Quel programme économique pour la campagne de 2021 ?

Des idées qui se retrouvent dans le programme du parti, document de 134 pages, dévoilé le 21 mars dernier. Les Verts proposent ainsi un plan d'investissement offensif, de 50 milliards d'euros, afin de permettre à l’Allemagne de rattraper son retard en matière d’accès au haut débit ainsi que de la doter d’"infrastructures neutres sur le plan climatique", que ce soit par l’extension de son réseau ferroviaire ou la multiplication des bornes de recharge pour les véhicules électriques. Afin de financer ce programme de dépenses, qui représente plus du double de celui présenté par la CDU/CSU, les Verts proposent de mettre fin au principe du Schwarze Null. Principe inscrit à la constitution allemande et qui interdit au pays de s’endetter à plus de 0,35 % du produit intérieur brut (PIB) annuel. Suspendu depuis mars 2020 en raison de l'épidémie et des dépenses extraordinaires que celle-ci a engendrées, le principe fait désormais débat au sein de la classe politique allemande et pourrait donc ne jamais être rétabli.

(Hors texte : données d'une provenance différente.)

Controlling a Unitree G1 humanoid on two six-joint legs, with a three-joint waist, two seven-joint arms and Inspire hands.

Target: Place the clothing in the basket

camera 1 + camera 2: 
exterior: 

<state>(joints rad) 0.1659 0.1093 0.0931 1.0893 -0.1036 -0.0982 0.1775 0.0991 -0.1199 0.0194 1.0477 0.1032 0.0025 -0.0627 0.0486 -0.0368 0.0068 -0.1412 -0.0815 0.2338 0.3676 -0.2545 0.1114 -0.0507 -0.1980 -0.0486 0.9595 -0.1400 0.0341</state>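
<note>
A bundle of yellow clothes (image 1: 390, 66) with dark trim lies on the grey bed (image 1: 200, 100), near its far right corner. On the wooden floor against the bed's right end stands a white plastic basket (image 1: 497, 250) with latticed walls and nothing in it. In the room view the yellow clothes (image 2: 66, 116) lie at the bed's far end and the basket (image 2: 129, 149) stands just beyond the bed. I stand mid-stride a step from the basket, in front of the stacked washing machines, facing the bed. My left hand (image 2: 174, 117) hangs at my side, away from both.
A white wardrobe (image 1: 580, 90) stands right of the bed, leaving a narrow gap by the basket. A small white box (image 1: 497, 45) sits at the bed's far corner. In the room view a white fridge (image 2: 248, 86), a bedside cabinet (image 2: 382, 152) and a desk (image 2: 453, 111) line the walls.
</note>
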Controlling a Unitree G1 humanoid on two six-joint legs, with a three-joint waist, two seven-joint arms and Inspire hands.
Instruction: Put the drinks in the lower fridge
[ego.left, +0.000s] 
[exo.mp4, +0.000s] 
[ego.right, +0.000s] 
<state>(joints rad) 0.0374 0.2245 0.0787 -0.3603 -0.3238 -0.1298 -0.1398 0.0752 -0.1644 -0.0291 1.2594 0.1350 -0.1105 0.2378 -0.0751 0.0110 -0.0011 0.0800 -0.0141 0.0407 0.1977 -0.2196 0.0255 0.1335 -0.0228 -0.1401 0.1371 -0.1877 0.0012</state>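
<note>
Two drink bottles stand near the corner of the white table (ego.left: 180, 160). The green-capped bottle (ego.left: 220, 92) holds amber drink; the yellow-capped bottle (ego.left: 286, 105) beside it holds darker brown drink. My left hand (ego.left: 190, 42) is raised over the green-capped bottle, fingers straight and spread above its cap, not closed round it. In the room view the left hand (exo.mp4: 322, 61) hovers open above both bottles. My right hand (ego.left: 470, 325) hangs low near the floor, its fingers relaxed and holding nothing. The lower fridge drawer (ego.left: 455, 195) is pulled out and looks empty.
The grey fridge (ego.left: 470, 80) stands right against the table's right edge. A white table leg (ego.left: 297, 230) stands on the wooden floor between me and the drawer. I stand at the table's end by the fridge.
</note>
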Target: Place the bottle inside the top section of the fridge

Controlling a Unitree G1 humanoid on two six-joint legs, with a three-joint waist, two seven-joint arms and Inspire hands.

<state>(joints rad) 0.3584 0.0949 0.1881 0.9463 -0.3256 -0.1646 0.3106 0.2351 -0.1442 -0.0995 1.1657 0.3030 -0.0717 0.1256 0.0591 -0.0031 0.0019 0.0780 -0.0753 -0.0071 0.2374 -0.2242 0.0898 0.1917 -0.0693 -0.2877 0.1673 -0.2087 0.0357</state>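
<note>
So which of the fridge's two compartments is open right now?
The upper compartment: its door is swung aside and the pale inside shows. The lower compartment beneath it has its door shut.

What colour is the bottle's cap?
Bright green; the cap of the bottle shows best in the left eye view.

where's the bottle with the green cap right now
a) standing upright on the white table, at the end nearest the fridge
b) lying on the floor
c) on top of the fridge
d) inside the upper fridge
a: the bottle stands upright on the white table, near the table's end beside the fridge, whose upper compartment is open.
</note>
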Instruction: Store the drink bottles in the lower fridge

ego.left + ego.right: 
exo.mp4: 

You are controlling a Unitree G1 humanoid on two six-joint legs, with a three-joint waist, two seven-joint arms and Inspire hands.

Vu leur programme économique, une alliance avec le parti de gauche et le SPD serait possible (ils se retrouvent notamment sur l'instauration d'un impôt sur la fortune ou sur la limitation de vitesse sur l'autoroute) et même avec la CDU dont plusieurs membres se sont prononcés en faveur de la fin du principe de Schwarze Null. "Pour le parti vert, il s’agit moins d’affirmer une compétence nouvelle dans le domaine économique que de se présenter comme un partenaire crédible de coalition. Longtemps réticents à exercer le pouvoir, les Grünen sont désormais prêts à faire les concessions qui leur permettront d’assumer en Allemagne de nouvelles responsabilités", conclut Alexandre Robinet-Borgomano.